RECORDED DATA |
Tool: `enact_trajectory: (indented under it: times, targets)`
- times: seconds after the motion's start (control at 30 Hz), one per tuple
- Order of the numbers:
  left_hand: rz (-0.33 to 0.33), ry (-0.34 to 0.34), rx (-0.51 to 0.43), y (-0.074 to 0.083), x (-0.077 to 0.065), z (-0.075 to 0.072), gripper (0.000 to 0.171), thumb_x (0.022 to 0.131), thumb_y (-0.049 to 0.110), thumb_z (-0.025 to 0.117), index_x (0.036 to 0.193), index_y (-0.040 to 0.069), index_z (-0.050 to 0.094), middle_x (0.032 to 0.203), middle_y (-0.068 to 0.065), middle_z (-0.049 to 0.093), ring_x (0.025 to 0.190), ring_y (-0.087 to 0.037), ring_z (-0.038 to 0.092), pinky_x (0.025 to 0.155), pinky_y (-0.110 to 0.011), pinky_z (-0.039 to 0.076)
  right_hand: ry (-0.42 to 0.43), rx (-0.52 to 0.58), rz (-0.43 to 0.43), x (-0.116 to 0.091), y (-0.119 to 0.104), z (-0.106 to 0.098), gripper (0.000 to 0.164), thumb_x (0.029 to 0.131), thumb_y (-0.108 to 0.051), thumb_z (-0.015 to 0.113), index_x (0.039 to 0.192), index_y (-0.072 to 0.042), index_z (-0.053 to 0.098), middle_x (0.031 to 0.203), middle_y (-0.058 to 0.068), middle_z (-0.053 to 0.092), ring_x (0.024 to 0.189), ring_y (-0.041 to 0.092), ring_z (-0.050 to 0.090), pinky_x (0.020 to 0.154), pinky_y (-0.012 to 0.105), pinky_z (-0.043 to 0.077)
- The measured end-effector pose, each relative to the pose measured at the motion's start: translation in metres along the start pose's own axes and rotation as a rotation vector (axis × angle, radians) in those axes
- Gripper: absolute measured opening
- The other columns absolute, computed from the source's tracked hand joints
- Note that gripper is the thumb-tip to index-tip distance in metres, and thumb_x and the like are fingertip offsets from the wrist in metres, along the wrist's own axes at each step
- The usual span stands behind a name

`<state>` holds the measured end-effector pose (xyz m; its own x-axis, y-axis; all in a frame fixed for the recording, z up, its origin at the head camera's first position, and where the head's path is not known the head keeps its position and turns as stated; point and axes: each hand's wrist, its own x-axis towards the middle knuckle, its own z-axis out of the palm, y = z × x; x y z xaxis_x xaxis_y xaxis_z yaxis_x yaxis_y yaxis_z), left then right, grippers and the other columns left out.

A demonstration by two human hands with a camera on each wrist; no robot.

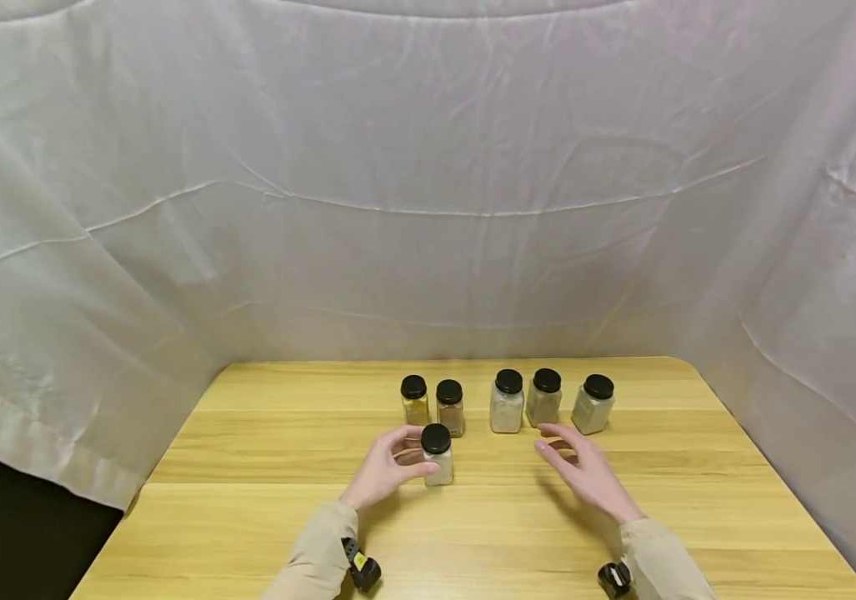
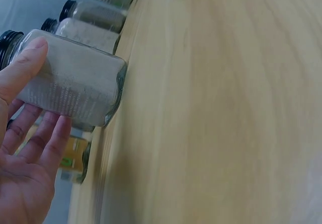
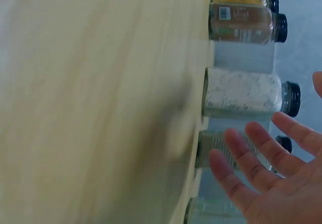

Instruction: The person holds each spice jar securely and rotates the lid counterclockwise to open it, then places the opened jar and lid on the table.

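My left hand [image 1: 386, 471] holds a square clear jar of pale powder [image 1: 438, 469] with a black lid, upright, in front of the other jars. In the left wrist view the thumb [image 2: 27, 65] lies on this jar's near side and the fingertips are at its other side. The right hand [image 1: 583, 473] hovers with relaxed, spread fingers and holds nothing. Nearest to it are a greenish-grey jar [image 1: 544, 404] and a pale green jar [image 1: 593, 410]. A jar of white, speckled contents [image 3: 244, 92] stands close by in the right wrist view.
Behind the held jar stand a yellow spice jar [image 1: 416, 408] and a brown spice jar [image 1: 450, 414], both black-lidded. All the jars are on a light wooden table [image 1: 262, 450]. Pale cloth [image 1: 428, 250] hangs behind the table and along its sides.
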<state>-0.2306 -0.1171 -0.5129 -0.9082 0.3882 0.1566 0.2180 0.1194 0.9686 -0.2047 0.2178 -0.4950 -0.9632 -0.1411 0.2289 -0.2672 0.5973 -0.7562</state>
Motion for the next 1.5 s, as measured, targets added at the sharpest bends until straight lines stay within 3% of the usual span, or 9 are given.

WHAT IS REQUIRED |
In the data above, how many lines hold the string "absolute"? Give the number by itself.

RESPONSE AREA |
2